“People Also Ask” Questions is one of the most important guides of Holistic SEOs. People Also Ask (PAA) Questions on the SERP shows the questions which are the most relevant with the search term. Understanding the search intent and user intent, different sides of the topic can be easier via PAA. In addition to these, Google has different terminology in their patents such as “Information Gain Score” or “Gibberish Score”. Information Gain Score is for determining the unique content with the added value while the Gibberish Score is for determining the content without any added value or function. In this guideline, we will use GQuestions Master Python Library for collecting the PAA Questions for determining queries.

If you want to learn more about Search Engine Theories and Concepts, I recommend you read our guidelines which tell about how Google generates questions from the text, unifying the queries, rewriting queries, creating content clusters, calculating content’s structure efficiency and determine the content’s authority. PAA is just one side of all these processes. You may see a screenshot below which shows how Google wants to add questions to its database from users.

How Google wants questions from users — Google’s experiment for taking questions from users, it is being performed in India for now.

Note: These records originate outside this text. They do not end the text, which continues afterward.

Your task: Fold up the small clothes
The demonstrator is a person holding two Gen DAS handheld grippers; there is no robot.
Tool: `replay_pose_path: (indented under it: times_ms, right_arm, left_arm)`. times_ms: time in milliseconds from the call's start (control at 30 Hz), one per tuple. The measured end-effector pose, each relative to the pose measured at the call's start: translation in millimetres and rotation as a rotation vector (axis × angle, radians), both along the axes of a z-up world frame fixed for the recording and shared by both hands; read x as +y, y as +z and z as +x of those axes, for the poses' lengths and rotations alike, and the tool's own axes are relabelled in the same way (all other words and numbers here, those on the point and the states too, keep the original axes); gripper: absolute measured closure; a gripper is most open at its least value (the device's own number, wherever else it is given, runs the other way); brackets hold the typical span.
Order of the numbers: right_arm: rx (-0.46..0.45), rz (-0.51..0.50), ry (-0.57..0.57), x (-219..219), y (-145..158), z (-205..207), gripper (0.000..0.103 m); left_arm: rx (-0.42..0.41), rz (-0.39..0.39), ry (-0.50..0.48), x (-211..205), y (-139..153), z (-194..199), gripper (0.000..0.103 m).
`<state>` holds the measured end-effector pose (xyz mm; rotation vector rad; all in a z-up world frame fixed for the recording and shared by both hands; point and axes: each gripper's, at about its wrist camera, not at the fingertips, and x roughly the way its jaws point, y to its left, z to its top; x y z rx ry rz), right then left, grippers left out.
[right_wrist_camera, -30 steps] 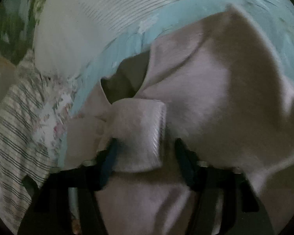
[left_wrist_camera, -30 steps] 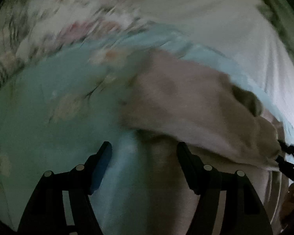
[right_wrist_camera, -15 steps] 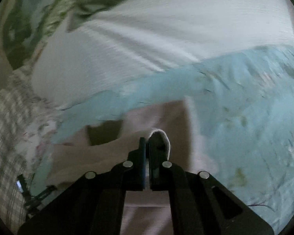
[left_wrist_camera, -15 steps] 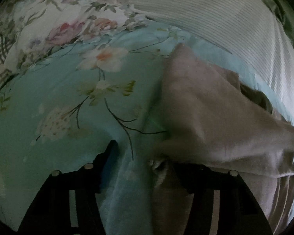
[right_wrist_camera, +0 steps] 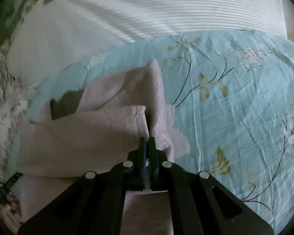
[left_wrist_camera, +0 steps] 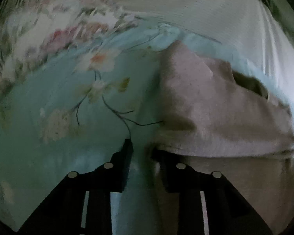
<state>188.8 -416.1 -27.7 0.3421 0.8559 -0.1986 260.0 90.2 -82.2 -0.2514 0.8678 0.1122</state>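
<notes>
Now right gripper (right_wrist_camera: 147, 140) fingers clamp pink garment (right_wrist_camera: 100, 129) edge; left gripper (left_wrist_camera: 142, 148) fingers apart.

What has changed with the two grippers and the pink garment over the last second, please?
The right gripper, open around a folded cuff a second ago, closed on the pink garment and carried that flap across the body. The left gripper narrowed from wide open but still shows a gap at the garment's edge. The blue floral sheet stayed put.

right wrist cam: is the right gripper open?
No. The right gripper has its jaws pressed together, pinching a folded edge of the pink garment above the blue floral bedsheet.
</notes>
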Motion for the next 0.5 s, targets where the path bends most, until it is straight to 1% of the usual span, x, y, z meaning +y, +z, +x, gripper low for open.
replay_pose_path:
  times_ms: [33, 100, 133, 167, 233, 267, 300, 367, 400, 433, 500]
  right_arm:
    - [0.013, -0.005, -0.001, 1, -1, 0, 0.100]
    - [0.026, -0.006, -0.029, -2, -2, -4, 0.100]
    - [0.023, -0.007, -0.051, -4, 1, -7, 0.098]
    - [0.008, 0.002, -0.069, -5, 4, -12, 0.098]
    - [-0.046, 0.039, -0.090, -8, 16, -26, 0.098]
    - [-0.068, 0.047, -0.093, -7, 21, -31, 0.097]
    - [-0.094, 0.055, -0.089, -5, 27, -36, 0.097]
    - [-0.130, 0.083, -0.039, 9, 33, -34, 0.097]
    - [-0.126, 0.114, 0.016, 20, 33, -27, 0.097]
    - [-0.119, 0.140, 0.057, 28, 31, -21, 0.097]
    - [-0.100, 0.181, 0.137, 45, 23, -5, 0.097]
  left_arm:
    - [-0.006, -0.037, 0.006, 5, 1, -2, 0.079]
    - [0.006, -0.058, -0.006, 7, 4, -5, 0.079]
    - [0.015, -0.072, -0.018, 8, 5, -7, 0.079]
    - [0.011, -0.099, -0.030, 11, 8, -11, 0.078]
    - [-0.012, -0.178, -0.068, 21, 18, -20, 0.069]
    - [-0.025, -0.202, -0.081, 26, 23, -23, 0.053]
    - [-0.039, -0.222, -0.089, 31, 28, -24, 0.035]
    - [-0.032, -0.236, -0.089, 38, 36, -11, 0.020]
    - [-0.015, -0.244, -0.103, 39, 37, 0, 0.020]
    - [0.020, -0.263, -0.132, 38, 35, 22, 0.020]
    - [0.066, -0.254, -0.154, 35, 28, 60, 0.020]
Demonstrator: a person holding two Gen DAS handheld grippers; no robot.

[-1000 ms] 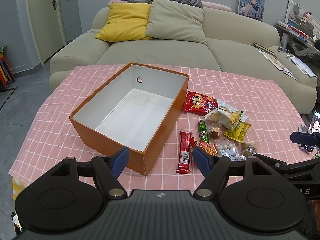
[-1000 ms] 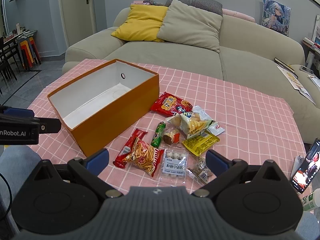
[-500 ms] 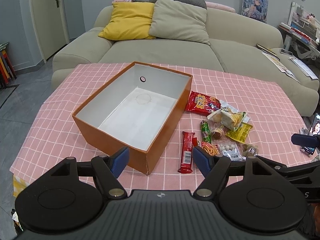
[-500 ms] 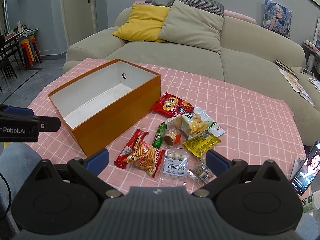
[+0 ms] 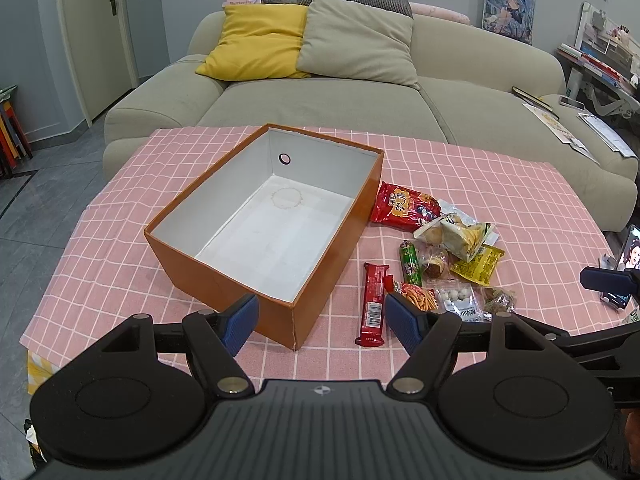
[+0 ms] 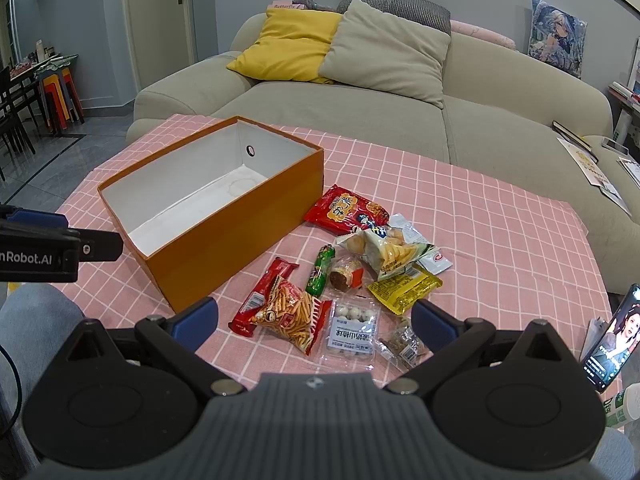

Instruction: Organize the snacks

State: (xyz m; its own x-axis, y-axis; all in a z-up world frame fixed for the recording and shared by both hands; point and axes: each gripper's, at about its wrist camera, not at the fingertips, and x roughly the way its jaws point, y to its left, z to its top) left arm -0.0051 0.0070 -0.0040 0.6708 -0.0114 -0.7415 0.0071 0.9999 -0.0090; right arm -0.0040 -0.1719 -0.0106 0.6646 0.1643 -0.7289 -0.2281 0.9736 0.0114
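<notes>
An orange box (image 5: 224, 280) (image 6: 224, 248) with a white, bare inside stands on the pink checked tablecloth (image 5: 500, 184). To its right lie several snack packets: a big red bag (image 6: 346, 210), a pale chip bag (image 6: 384, 250), a green stick (image 6: 320, 270), a long red bar (image 5: 373, 304), a fries bag (image 6: 290, 314), a clear pack of white balls (image 6: 354, 328) and a yellow sachet (image 6: 404, 286). My left gripper (image 5: 322, 322) hangs open over the box's near corner. My right gripper (image 6: 316, 320) hangs open above the nearest packets, holding nothing.
A beige sofa (image 5: 360, 96) with a yellow cushion (image 5: 256, 40) and a grey one stands behind the table. A phone (image 6: 612, 340) with a lit screen leans at the table's right edge. Stools (image 6: 60, 92) and a door stand at the far left.
The view has shifted slightly, with the box and snacks a little farther off. Both grippers stay open.
</notes>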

Sometimes, on the internet, some questions or sub-topics may not have a valuable search volume, but still, writing about these topics can be valuable. Because Information Gain Score and Authority in a specific Knowledge Domain can be increased by these kinds of unique movements. Because giving the unique content and information to the Search Engine in a topic will create expertise in the eyes of Search Engine. To learn more, you may follow the anchor texts for reading relevant articles. After submitting a question to Google, you may see Google’s response to validate this.

Google Explanation for Question Requirement — Google explains how your questions may help it to create a better SERP.

Note: Scraping PAA Questions is not allowed by Google. Google’s Robots.txt file doesn’t let crawlers to crawl PAA Questions. Scraping something not allowed may cause a lawsuit and also it is against TOS (Laws and Ethics of Scraping). But, if you use these information for making web a better and user-friendly place, for increasing your content’s quality, I believe this will be okay for Google. You may see my dialogue with John Mueller about this subject.

John Mueller and Koray Tuğberk GÜBÜR — A question of Koray Tuğberk Gübür and John Mueller’s answer to it.

After I have said, I am using this information for the good of users, John Mueller liked my answer. So, we can see the point of Google. Do not harm Google, do not harm users while using this guideline. Lastly, you should know that Gquestion Library is not an official Google Library.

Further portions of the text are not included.